No matter which membership level you sign up for (monthly or yearly), you can ask for a refund within 60 days of your payment, and GuitarTricks will send the money right back onto your account, no biggie.
JamPlay pros & cons
As with GuitarTricks, there are a few things that are especially cool with JamPlay:
- The production quality of the lessons is just beautiful, they really care about how their lessons look and feel.
- The user account panel is more intuitive than on GuitarTricks.
- You can contact other JamPlay members, so basically form your own little community. I’m not much of an online community person, but I can see how some Facebook addicts might like this feature.
- JamPlay has a few teachers who are either solo artists or were even part of really big bands. These artist-teachers aren’t really the best at teaching, since they are more artisty than teachery, but nevertheless, it’s cool to see them teaching their own songs and techniques. This is a nice-to-have feature for advanced guitarists.
- I need to mention a teacher from JamPlay who is just a thrill to watch, Marcello Berestovoy. His lessons are really good and his style of teaching is great as well, too bad he only has a few lessons. Same goes for Michael Ripoll.
And for the ugly:
- In their quest to innovate, I think JamPlay really took the camera angle thing overboard. Sometimes they show so many angles of hands on the screen, that it can get confusing and not intuitive at all. There is an camera angle which I really dislike, the “teacher angle”, which is a camera above the teacher aiming at his fretting hand. Mixing angles of the same hand on a screen is not cool, I literally get dizzy watching it.
- I’m sure they put a lot of effort into it, but I think the live lessons are just silly and not useful. Whenever I watched them, the teacher was usually just doing something arbitrary, and I didn’t see much value in them.
- As with GuitarTricks, some of the older lessons should be reshot. There is too big of a gap between the quality of lessons they release today vs the ones from a few years ago.
- The video player doesn’t let me fast forward to a point of the lesson that hasn’t been downloaded by the player yet. Hopefully they get this fixed, it’s frustrating.
Each lesson has a comments section, where you can post your comment and the instructor will generally reply. Artist-instructors don’t reply.
Also, there is the live session thing JamPlay has, which I don’t really like, but you can chat with the instructor in real time. He/she may or may not reply, since other people are writing him at the same time.

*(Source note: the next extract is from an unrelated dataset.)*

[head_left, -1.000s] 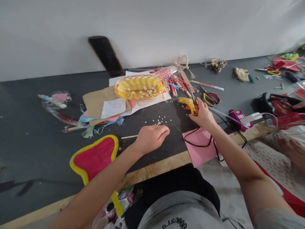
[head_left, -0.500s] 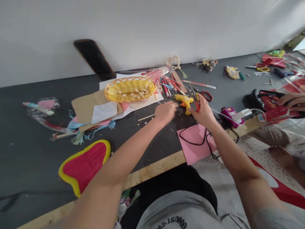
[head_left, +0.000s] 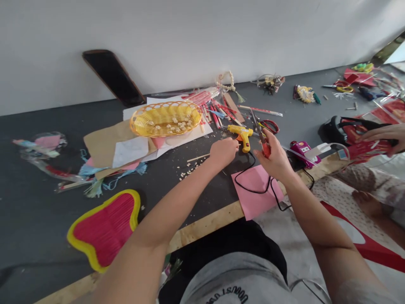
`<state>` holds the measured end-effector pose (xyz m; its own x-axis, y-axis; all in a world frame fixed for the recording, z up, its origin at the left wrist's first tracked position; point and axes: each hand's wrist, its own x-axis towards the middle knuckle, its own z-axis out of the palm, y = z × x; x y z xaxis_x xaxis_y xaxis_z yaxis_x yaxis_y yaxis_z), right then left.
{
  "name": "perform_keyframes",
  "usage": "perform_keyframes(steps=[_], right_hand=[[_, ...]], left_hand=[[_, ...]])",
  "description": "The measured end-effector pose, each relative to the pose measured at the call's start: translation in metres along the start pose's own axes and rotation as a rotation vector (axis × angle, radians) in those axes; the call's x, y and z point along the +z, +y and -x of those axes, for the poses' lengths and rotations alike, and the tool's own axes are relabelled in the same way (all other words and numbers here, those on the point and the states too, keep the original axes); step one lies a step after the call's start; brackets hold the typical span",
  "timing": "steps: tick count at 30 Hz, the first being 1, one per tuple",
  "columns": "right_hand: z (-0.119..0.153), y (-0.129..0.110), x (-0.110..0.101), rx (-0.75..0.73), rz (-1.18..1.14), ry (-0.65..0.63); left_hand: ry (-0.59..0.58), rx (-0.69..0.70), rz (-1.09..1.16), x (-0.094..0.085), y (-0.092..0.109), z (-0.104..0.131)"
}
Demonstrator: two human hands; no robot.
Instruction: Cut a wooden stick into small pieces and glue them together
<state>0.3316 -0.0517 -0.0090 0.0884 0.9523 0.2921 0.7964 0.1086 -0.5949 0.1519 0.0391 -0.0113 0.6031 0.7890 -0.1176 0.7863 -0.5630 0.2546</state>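
Note:
My left hand [head_left: 224, 152] is closed around a thin wooden stick [head_left: 198, 158]; its long end sticks out to the left and a short tip shows past the fingers. My right hand [head_left: 276, 157] is wrapped around the orange-red handle of a cutting tool [head_left: 265, 148], whose long grey metal blade points up and away. Whether it is scissors or another cutter I cannot tell. Between and just beyond the hands lies a yellow glue gun [head_left: 243, 134] with a black cord. Small pale cut bits [head_left: 189, 169] are scattered under the stick.
A yellow basket [head_left: 134, 122] holding small pale pieces stands on papers. Red-wrapped sticks [head_left: 218, 112], scissors with black-red handles [head_left: 272, 125], pink paper [head_left: 256, 192] and a purple power socket [head_left: 302, 151] surround the hands. A red-yellow shape [head_left: 106, 228] lies left. Another person's hand [head_left: 382, 135] is at right.
The left hand with the stick has shifted slightly right over the table, uncovering more pale bits. The tool's tip has tilted slightly. The whole view has shifted a little.

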Motion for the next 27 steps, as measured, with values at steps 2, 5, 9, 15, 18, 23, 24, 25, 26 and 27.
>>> perform_keyframes(steps=[2,5,9,15,18,23,24,25,26,27], right_hand=[[0.001,-0.001,0.001,-0.016,-0.010,-0.006],[0.003,-0.003,0.001,-0.044,-0.019,-0.011],[0.005,-0.010,0.000,-0.058,-0.021,-0.021],[0.008,-0.026,-0.001,-0.050,-0.030,-0.038],[0.009,-0.038,0.001,-0.043,-0.069,-0.059],[0.014,-0.060,0.011,0.009,-0.109,-0.136],[0.016,-0.063,0.014,0.018,-0.101,-0.154],[0.018,-0.066,0.018,0.023,-0.094,-0.169],[0.020,-0.068,0.023,0.020,-0.090,-0.185],[0.022,-0.069,0.027,0.009,-0.086,-0.202]], left_hand=[[-0.018,0.008,-0.015,0.000,0.005,0.003],[-0.034,0.017,-0.042,-0.002,0.005,0.008],[-0.056,0.012,-0.079,-0.007,-0.006,0.023],[-0.117,-0.022,-0.107,-0.020,-0.035,0.063],[-0.094,-0.051,-0.050,-0.029,-0.049,0.082],[0.077,-0.076,0.022,-0.036,-0.071,0.116],[0.126,-0.087,0.036,-0.035,-0.076,0.124],[0.180,-0.107,0.048,-0.033,-0.080,0.131],[0.240,-0.131,0.057,-0.030,-0.085,0.137],[0.306,-0.154,0.060,-0.027,-0.089,0.143]])
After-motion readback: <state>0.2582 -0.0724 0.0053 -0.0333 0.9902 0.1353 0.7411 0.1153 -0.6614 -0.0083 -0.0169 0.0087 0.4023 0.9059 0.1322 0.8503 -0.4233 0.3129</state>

If you need a refund, you gotta be quick, you have 7 days to ask for it from the day of your original payment.
So basically you have a week to test drive JamPlay, which isn’t much actually, given the amount of content they have and the amount of time an average adult can dedicate to playing guitar per week.
Yes, JamPlay has discount codes which you can use to save a few bucks off their membership prices.
So which site is better?
Objectively speaking, I would say that GuitarTricks is better for learning guitar. Some may agree, some not. Read my reasoning below, and leave a comment if you agree/disagree.

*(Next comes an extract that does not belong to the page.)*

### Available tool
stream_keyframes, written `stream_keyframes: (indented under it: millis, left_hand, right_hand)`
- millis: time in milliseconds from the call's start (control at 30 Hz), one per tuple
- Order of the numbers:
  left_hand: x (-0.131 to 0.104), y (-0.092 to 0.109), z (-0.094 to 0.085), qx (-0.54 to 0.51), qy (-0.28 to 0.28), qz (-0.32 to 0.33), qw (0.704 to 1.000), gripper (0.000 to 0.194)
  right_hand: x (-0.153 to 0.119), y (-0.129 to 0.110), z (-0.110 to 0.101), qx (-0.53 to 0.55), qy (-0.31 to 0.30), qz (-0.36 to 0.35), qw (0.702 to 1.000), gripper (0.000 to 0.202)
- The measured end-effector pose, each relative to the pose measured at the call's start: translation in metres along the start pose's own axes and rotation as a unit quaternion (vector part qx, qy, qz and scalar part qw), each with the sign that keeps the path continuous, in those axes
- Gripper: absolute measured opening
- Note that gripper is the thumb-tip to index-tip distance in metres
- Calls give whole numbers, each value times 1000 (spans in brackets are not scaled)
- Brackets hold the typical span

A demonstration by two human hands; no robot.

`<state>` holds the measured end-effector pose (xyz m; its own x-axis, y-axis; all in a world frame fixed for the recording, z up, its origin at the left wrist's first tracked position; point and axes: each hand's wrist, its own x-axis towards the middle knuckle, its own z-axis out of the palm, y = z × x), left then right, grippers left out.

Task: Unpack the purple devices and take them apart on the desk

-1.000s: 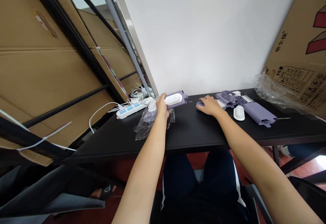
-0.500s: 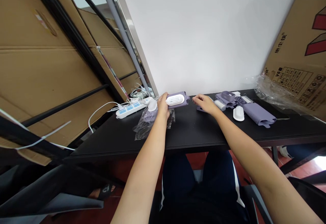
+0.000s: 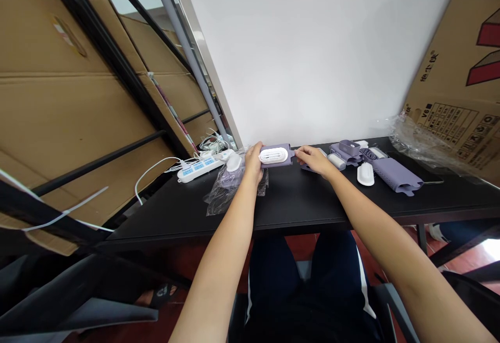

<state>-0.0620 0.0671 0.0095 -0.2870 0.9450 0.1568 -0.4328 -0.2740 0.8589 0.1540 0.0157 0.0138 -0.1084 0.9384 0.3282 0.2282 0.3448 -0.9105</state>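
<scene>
Where a white wall (image 3: 312, 56) rises: it backs the whole grip, standing beyond both hands.
Cardboard: brown sheets (image 3: 70, 114) stand well left of the grip behind black bars; a printed carton (image 3: 461, 83) stands well right of it.
Black table (image 3: 308, 202): it spreads beneath both hands, its near edge on the wearer's side of the grip.
Clear plastic: a bag (image 3: 216, 200) lies just left of the grip; crumpled wrap (image 3: 422, 142) lies far right.
Power strip (image 3: 200, 168): left of the grip, past the bag, trailing cables.
Purple sleeve (image 3: 396, 174): right of the grip, near a white oval cap (image 3: 365, 174).
Left hand (image 3: 254, 160): clamped around the left end of a purple casing (image 3: 290, 156).
Right hand (image 3: 315, 161): fingertips close together at the casing's tabbed right end; pinching or merely touching, I cannot tell.
White oval piece (image 3: 273, 155): on the casing's visible face, between the hands.
</scene>
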Motion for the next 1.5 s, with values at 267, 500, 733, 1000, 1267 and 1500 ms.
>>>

The reason why I think GuitarTricks is the winner versus JamPlay, is because:
- Most video lessons and guitar tools are downloadable, which is nice when you’re not connected to the Internet. You can’t download song lessons due to licensing issues.

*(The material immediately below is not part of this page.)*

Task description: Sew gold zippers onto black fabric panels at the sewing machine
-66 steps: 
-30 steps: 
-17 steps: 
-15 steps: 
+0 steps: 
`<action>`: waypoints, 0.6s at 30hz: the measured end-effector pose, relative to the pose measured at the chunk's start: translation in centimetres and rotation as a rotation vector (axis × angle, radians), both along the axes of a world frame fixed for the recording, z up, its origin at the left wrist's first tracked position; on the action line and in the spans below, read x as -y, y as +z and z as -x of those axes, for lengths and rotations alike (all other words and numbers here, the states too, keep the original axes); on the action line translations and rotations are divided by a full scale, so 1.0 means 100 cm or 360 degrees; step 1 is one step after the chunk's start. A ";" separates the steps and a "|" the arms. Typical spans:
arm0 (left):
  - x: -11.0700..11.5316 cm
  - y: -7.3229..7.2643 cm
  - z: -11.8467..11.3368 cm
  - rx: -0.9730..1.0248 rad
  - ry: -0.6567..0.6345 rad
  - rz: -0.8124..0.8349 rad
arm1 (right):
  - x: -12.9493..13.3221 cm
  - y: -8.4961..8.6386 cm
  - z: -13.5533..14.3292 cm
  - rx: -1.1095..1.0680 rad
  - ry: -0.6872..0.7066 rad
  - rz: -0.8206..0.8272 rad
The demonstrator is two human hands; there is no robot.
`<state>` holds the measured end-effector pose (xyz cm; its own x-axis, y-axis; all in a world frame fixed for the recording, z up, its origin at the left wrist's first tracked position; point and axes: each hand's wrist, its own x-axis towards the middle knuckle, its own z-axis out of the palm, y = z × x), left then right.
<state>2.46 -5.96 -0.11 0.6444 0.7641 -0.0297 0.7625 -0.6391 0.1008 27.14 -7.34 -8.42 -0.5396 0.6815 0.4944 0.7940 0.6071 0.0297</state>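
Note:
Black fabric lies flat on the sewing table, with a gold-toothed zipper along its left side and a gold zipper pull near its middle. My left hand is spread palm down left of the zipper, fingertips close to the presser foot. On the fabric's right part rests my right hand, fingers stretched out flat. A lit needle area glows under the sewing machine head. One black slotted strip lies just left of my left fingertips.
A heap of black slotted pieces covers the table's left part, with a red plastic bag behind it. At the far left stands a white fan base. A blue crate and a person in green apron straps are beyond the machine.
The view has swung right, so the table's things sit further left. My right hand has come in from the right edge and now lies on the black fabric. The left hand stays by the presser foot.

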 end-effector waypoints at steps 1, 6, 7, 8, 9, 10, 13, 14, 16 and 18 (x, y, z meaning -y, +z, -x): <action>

- Longer refund period, so you have more time to evaluate it and see if you like it.
- A bit cheaper, just by a few dollars, but that may make a difference to some.
- NEW: Check out the new GuitarTricks.com Free Trial Membership for 14 days, where you’ll get access to all lessons and tools on GuitarTricks.com for $0.
But than again, JamPlay does have a cool scale library tool (which is great for intermediate-advanced players), the production quality of JamPlay videos is generally higher (the educational value is about the same), and they release more new lessons and mini courses in different genres for intermediate-advanced guitarists, which might make them a better choice if you’re an established player.